Kapitulasi terjadi ketika investor yang membeli di harga tinggi akhirnya menyerah dan menjual aset mereka dalam keadaan rugi karena tidak kuat menahan tekanan harga atau ketidakpastian. Meskipun terdengar negatif, bagi para analis senior, fenomena ini justru dianggap lazim dan bahkan diperlukan. Kapitulasi membersihkan pasar dari "tangan-tangan lemah" (weak hands) dan memindahkan aset ke "tangan-tangan kuat" (strong hands) atau investor jangka panjang yang memiliki keyakinan tinggi. Ini biasanya terjadi pada fase pertengahan siklus sebelum tren bullish (kenaikan harga) yang sebenarnya terbentuk kembali.
Menanti Keputusan 10 Desember: Volatilitas di Depan Mata
Semua mata pelaku pasar kini tertuju pada tanggal 10 Desember, saat The Fed dijadwalkan mengumumkan keputusan suku bunganya. Spekulasi di pasar derivatif semakin memanas menjelang tanggal keramat tersebut. Para trader mengambil posisi long (beli) dan short (jual) dengan leverage tinggi, berharap mendapatkan keuntungan dari volatilitas pengumuman tersebut.
Data dari CoinGlass mencatat angka yang mengkhawatirkan sekaligus menarik: lebih dari US$6 miliar posisi Bitcoin berpotensi terkena likuidasi. Likuidasi sebesar ini bisa terjadi apabila harga bergerak agresif ke salah satu arah, baik naik tajam maupun turun tajam, setelah pengumuman The Fed. Ini menciptakan semacam "bom waktu" volatilitas yang bisa meledak kapan saja.
Saat artikel ini ditulis, Bitcoin diperdagangkan di kisaran US$92.000, mengalami penurunan sekitar 1,3% dalam 24 jam terakhir menurut data CoinMarketCap. Angka ini menunjukkan bahwa pasar sedang wait and see, menunggu kejelasan arah kebijakan moneter AS sebelum berani mengambil langkah besar.
Kesimpulan: Pemisahan Tren Hanyalah Sementara?
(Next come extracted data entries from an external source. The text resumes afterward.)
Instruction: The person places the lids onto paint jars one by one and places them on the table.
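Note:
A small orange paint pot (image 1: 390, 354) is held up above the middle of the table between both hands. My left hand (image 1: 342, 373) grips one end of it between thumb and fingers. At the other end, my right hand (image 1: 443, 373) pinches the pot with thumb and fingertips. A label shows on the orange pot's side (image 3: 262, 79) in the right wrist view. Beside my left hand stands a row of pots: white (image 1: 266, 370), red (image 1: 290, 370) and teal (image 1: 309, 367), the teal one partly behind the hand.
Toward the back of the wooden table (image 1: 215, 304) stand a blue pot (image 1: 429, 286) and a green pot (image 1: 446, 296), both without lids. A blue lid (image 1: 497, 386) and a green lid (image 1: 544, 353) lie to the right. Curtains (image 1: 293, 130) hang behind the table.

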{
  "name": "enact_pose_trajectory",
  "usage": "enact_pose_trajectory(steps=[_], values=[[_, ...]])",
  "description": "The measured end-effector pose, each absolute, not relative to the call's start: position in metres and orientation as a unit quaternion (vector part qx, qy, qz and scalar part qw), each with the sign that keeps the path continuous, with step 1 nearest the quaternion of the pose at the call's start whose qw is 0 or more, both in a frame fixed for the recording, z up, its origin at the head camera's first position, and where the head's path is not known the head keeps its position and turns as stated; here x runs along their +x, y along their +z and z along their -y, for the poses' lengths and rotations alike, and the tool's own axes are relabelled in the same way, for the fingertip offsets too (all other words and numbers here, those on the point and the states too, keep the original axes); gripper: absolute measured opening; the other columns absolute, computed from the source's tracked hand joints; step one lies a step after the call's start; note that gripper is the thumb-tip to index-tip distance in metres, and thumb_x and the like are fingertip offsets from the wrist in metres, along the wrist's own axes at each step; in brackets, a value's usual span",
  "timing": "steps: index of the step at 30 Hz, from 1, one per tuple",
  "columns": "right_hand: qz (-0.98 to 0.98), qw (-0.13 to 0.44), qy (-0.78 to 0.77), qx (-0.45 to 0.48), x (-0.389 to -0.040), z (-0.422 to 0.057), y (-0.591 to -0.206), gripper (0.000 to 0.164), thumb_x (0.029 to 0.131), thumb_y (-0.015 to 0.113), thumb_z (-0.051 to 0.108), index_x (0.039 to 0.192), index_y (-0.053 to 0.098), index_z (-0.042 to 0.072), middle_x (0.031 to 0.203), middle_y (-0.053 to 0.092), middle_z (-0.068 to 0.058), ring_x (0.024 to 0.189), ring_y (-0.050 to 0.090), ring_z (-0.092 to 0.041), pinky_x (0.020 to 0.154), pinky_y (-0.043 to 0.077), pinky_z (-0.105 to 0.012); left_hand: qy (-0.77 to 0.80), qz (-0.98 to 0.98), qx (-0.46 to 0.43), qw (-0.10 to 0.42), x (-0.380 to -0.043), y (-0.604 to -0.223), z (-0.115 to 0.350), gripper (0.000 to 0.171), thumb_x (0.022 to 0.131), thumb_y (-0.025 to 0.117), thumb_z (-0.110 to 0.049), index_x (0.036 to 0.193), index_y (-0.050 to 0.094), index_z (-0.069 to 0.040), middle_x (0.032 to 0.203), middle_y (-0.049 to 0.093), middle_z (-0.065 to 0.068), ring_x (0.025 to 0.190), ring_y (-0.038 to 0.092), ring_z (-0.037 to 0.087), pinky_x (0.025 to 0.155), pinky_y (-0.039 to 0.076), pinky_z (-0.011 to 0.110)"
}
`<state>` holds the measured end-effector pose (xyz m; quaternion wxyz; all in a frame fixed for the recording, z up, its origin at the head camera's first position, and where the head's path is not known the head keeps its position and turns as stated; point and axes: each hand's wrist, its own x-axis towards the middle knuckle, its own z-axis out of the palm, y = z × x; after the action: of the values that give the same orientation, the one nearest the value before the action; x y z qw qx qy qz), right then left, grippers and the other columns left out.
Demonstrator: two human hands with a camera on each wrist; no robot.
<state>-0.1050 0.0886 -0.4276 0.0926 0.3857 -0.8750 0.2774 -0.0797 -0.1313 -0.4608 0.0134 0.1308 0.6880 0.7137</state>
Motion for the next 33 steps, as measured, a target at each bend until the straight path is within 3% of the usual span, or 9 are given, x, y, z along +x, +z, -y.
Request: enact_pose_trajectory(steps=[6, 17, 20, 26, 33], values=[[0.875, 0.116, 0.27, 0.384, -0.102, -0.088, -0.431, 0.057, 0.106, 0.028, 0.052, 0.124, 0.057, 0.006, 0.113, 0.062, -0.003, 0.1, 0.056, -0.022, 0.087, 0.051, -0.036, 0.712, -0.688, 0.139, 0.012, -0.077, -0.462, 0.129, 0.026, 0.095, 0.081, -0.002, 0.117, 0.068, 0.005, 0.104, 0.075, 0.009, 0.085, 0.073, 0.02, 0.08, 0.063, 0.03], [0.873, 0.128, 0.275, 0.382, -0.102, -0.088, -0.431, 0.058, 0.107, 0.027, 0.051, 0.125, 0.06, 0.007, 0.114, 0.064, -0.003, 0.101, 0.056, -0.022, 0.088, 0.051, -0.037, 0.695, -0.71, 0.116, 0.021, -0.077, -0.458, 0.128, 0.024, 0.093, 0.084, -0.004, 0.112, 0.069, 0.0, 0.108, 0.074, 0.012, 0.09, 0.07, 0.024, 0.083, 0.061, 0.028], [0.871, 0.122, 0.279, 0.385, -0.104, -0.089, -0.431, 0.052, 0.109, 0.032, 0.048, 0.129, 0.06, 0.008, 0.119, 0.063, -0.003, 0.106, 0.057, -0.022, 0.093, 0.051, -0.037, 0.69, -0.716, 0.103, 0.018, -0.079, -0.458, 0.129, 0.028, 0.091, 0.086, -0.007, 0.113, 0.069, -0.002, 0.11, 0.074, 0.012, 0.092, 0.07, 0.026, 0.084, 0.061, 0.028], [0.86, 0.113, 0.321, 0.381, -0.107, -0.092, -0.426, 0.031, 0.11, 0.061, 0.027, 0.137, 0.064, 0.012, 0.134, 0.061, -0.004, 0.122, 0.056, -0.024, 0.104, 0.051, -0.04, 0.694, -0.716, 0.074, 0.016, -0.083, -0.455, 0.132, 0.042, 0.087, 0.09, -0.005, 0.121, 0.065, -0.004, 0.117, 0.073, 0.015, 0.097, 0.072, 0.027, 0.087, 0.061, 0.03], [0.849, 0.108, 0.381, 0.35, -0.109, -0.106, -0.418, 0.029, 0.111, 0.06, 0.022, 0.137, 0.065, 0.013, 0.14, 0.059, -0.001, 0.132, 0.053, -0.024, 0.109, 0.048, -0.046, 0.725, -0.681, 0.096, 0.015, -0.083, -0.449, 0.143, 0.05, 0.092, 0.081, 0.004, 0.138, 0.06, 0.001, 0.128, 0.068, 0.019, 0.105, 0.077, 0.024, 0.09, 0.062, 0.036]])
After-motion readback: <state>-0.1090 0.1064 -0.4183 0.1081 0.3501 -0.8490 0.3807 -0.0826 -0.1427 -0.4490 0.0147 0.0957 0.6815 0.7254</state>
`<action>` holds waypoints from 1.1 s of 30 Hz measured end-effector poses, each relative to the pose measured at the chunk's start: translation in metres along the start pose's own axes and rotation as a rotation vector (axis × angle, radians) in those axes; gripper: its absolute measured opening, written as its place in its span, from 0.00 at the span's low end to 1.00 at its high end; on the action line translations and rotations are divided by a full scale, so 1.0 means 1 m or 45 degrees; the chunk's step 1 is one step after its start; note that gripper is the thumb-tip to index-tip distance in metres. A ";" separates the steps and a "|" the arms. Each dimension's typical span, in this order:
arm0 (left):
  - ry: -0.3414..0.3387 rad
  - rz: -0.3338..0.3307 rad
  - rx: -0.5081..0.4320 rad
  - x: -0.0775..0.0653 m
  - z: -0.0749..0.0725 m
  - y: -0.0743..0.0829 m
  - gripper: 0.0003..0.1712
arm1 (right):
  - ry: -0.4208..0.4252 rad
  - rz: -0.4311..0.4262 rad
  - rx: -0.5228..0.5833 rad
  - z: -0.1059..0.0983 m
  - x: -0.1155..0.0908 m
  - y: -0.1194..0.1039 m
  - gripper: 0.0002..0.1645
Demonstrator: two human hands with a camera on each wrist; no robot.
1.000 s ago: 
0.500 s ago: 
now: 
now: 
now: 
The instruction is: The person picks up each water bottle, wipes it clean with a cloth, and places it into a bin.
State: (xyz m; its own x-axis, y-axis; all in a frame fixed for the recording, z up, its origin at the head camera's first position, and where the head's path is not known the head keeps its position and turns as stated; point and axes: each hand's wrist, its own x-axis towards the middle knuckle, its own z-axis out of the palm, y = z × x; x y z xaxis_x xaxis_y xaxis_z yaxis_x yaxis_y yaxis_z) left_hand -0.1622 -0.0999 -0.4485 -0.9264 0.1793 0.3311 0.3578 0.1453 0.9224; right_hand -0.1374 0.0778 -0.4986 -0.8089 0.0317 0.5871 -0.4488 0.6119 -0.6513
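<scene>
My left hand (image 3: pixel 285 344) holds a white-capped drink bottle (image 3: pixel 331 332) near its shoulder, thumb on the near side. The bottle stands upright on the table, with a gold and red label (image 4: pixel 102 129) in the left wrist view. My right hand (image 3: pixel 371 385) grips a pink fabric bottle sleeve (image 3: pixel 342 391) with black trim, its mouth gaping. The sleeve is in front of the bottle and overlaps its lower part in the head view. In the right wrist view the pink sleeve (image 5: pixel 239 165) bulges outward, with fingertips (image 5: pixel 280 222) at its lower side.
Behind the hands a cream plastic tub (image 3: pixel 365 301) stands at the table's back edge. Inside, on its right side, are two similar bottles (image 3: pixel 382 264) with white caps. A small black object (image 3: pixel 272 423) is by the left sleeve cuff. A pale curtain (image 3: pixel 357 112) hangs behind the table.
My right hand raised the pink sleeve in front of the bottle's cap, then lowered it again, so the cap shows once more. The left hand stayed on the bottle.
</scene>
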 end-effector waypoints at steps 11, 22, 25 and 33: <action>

Meskipun kinerja Bitcoin saat ini terlihat tertinggal jauh dibandingkan kilau emas, perak, dan indeks saham AS, banyak pakar tetap optimis terhadap prospek jangka panjang aset kripto terbesar ini. Ryan McMillin menilai bahwa pemisahan tren (decoupling) antara Bitcoin dan aset makro lainnya ini bersifat sementara.
Faktor likuiditas global adalah kuncinya. Sejarah membuktikan bahwa Bitcoin adalah aset yang sangat sensitif terhadap likuiditas dolar AS. Ketika The Fed akhirnya mulai melonggarkan kebijakan moneternya secara nyata—bukan karena panik, tetapi karena inflasi terkendali—likuiditas global akan kembali membanjiri pasar.
Saat order book Bitcoin kembali menguat dan kepercayaan investor pulih pasca-kapitulasi, performa aset kripto ini diprediksi akan kembali mengikuti, bahkan mungkin melampaui, arah pasar yang lebih luas. Bagi investor yang jeli, fase stagnasi dan koreksi saat ini mungkin justru dilihat sebagai peluang akumulasi sebelum badai ketidakpastian makroekonomi berlalu dan siklus bull run kembali mengambil alih kendali.
Disclaimer: Artikel ini bertujuan untuk informasi dan edukasi, bukan merupakan saran investasi keuangan. Selalu lakukan riset mandiri (DYOR) sebelum mengambil keputusan investasi.